Die Unionsparteien wollen die Sanktionen gegen Hartz-IV-Empfänger weiter verschärfen, die Jobs oder Arbeitsfördermaßnahmen ablehnen. Auch ärztliche Krankschreibungen sollen einem internen Papier zufolge strenger überprüft werden.

HB BERLIN. Langzeit-Arbeitslose sollen künftig automatisch niedrigere Unterstützungen bekommen, wenn sie Fördermaßnahmen oder Arbeitsstellen ablehnen, berichtet das Nachrichtenmagazin „Der Spiegel“ unter Berufung auf ein bislang internes Papier von CDU und CSU für die anstehenden Koalitionsverhandlungen zur Hartz-IV-Revision.

Derzeit dürfen die Fallmanager in der Arbeitsverwaltung entscheiden, ob die Ablehnung eines angebotenen Jobs eine Leistungskürzung rechtfertigt.
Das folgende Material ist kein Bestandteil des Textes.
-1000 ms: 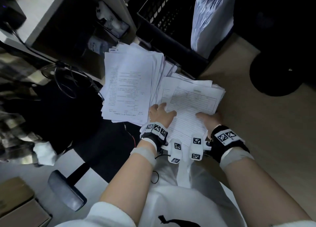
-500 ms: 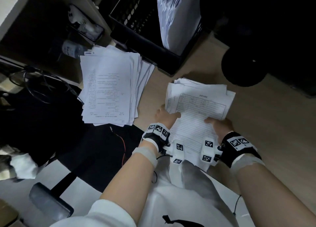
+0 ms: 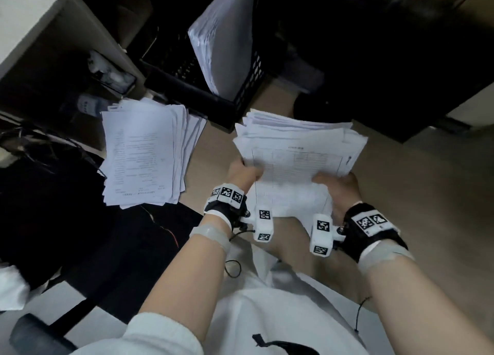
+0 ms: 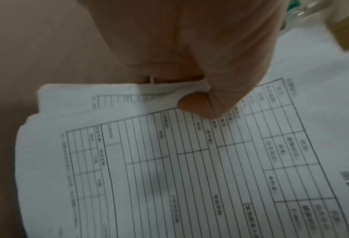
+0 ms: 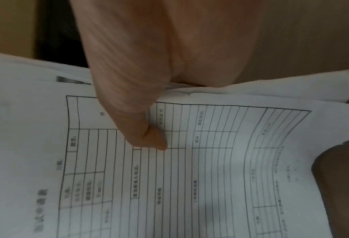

Laut Unions-Vorschlag sollen hingegen die Sanktionen „unmittelbar kraft Gesetzes wirksam werden“. Zudem sollen die einmal verhängten Sanktionen so lange aufrecht erhalten bleiben, bis der Arbeitslose seinen Verpflichtungen nachkommt. Aktuell dürfen die Leistungen in einem abgestuften Verfahren für maximal drei Monate gekürzt werden.

Ärztliche Krankschreibungen sollten nach den Vorstellungen der Unions-Arbeitsmarktpolitiker schärfer von der Arbeitsverwaltung überprüft werden dürfen - und zwar auch dann, wenn der Arbeitslose dies ablehnt. Zudem sollen Hartz-IV-Empfänger bereits am zweiten Krankheitstag eine ärztliche Bescheinigung vorlegen müssen. Bisher ist ein Attest erst ab dem dritten Tag nötig.